• [Required work] Check every line of the data below for the string "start", and copy the ones that hold it.
•••••
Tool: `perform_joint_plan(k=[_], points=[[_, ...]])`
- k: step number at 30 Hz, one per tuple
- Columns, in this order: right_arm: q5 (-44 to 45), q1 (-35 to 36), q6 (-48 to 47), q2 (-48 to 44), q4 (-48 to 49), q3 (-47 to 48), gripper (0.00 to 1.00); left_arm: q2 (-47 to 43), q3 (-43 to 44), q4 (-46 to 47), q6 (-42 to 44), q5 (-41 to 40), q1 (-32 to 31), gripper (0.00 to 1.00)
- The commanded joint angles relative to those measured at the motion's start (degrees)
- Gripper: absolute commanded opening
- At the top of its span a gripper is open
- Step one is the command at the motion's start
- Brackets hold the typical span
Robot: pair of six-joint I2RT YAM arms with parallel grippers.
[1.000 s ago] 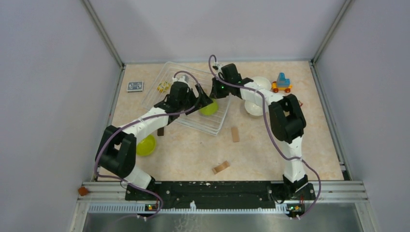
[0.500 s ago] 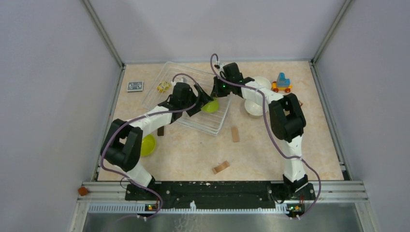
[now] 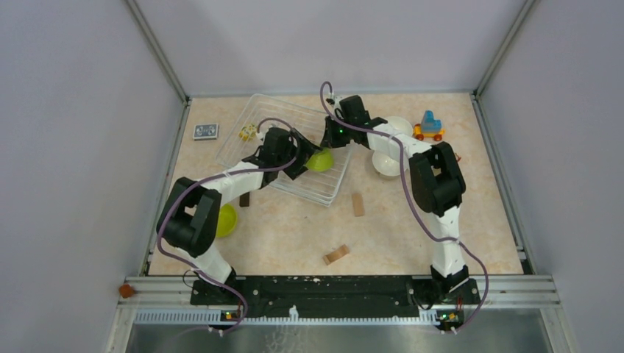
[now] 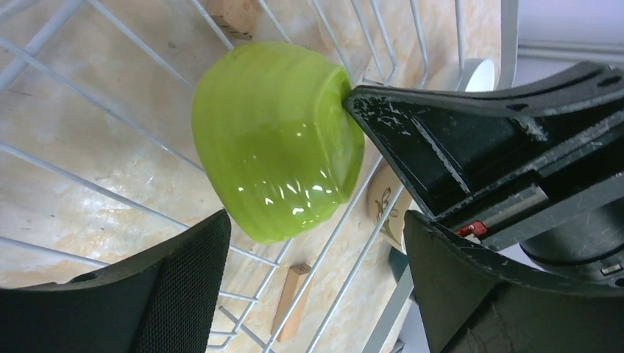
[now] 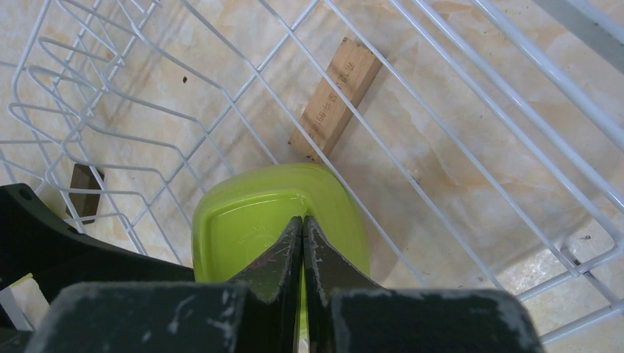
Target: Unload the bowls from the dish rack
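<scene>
scene: two robot arms reach into a wire rack (image 3: pixel 259 116) at the far left-centre of a table.
bowl: one lime green bowl (image 4: pixel 276 140) lies in the rack's near right corner. its base faces the right arm and its mouth is hidden. it is the only bowl i can see in the rack.
left gripper (image 4: pixel 316 224): fingers wide apart, with the bowl just beyond the tips and in line with the gap. it holds nothing.
right gripper (image 5: pixel 302 224): fingers pressed together, tips touching the bowl's base. it props the bowl and does not grip it.
step, as i judge it: the left arm is about to grasp the bowl while the right steadies it.
doing it well: push the fingers further on so they span the full wall and not the narrowing base, since the glaze looks slippery. avoid trapping a wire. withdraw the right tips only once the grip is firm, then lift above the rack wall.
left wrist view alone: shows the glossy side and the space left around it.
right wrist view alone: shows the squarish foot and a wooden block (image 5: pixel 335 99) through the wires.
top view alone: shows a second green bowl (image 3: pixel 224 219) beside the left arm and white bowls (image 3: pixel 388 163) right of the rack. fingers are too small to read.
</scene>
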Motion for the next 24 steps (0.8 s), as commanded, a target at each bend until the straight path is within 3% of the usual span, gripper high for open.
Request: perform_joint_plan(k=[1, 13, 24], points=[[-0.92, 0.18, -1.3, 2.79, -3.83, 0.17, 0.0, -0.17, -1.91, 4.39, -5.86, -2.47, 0.66, 0.9], [-1.47, 0.17, -1.38, 2.72, -3.56, 0.27, 0.0, 3.71, -0.55, 5.84, -9.19, -0.18, 1.82, 0.91], [-1.82, -0.57, -1.7, 2.48, -4.32, 0.67, 0.0, 7.96, 2.01, 9.38, -9.7, 0.13, 1.81, 0.69]])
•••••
• [Problem solution]
- The commanded joint angles relative to those measured at the motion's start (degrees)
- Step one is the command at the motion's start

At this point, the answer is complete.